__TASK DESCRIPTION__. Type out the listing again, exactly, with every line included.

START INFORMATION PROVIDED

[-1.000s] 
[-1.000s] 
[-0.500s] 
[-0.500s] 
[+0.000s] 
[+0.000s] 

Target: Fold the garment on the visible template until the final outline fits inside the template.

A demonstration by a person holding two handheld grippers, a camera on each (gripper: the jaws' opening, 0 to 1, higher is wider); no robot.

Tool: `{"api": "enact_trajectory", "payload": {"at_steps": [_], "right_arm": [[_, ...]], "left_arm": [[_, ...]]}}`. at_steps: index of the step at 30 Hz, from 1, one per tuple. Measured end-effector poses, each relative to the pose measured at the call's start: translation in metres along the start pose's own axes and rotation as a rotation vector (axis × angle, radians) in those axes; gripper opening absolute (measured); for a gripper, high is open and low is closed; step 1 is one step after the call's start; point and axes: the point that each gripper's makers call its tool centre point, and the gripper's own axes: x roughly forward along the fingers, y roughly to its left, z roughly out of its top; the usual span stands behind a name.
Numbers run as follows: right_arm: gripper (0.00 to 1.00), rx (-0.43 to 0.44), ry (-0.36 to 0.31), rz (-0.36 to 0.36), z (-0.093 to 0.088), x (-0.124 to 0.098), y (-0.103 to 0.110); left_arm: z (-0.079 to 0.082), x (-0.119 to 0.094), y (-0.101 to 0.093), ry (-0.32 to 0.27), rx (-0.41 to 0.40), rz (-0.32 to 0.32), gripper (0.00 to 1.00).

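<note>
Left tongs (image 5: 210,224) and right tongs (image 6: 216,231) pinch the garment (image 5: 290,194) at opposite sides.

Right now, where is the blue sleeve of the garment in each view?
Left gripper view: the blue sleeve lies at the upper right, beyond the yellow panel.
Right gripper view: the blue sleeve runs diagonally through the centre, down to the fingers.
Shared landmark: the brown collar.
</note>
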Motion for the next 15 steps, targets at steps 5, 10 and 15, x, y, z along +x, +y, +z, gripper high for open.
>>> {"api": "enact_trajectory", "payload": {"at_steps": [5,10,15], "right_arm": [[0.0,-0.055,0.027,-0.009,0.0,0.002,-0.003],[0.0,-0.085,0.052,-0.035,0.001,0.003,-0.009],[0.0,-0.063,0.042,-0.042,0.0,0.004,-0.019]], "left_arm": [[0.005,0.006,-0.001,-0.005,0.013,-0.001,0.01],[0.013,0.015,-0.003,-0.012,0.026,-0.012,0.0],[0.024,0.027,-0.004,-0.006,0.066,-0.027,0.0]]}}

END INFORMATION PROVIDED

__EXERCISE RESPONSE__.
[-1.000s] 
[-1.000s] 
[-0.500s] 
[-0.500s] 
[+0.000s] 
[+0.000s] 

Target: Fold the garment on the visible template until the final outline fits inside the template.

A demonstration by a person holding two handheld grippers, a camera on each (gripper: the jaws' opening, 0 to 1, higher is wider); no robot.

Tool: `{"api": "enact_trajectory", "payload": {"at_steps": [_], "right_arm": [[_, ...]], "left_arm": [[_, ...]]}}`. at_steps: index of the step at 30 Hz, from 1, one per tuple. Measured end-effector poses, each relative to the pose measured at the call's start: translation in metres along the start pose's own axes and rotation as a rotation vector (axis × angle, radians) in those axes; gripper opening absolute (measured); for a gripper, high is open and low is closed; step 1 is one step after the call's start; point and axes: the point that each gripper's makers call its tool centre point, and the gripper's own axes: x roughly forward along the fingers, y roughly to its left, z roughly out of its top; the usual span stands behind a name.
Numbers run as follows: right_arm: gripper (0.00 to 1.00), rx (-0.43 to 0.44), ry (-0.36 to 0.31), rz (-0.36 to 0.36), z (-0.093 to 0.088), x (-0.124 to 0.098), y (-0.103 to 0.110); left_arm: z (-0.079 to 0.082), x (-0.119 to 0.094), y (-0.101 to 0.093), ry (-0.32 to 0.27), rx (-0.41 to 0.40), rz (-0.32 to 0.32), gripper (0.00 to 1.00).

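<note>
Left tongs (image 5: 210,224) and right tongs (image 6: 216,231) pinch the garment (image 5: 290,194) at opposite sides.

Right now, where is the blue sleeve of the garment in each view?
Left gripper view: the blue sleeve lies at the upper right, beyond the yellow panel.
Right gripper view: the blue sleeve runs diagonally through the centre, down to the fingers.
Shared landmark: the brown collar.
</note>
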Motion for the next 15 steps, targets at steps 5, 10 and 15, x, y, z along +x, +y, +z, gripper high for open.
>>> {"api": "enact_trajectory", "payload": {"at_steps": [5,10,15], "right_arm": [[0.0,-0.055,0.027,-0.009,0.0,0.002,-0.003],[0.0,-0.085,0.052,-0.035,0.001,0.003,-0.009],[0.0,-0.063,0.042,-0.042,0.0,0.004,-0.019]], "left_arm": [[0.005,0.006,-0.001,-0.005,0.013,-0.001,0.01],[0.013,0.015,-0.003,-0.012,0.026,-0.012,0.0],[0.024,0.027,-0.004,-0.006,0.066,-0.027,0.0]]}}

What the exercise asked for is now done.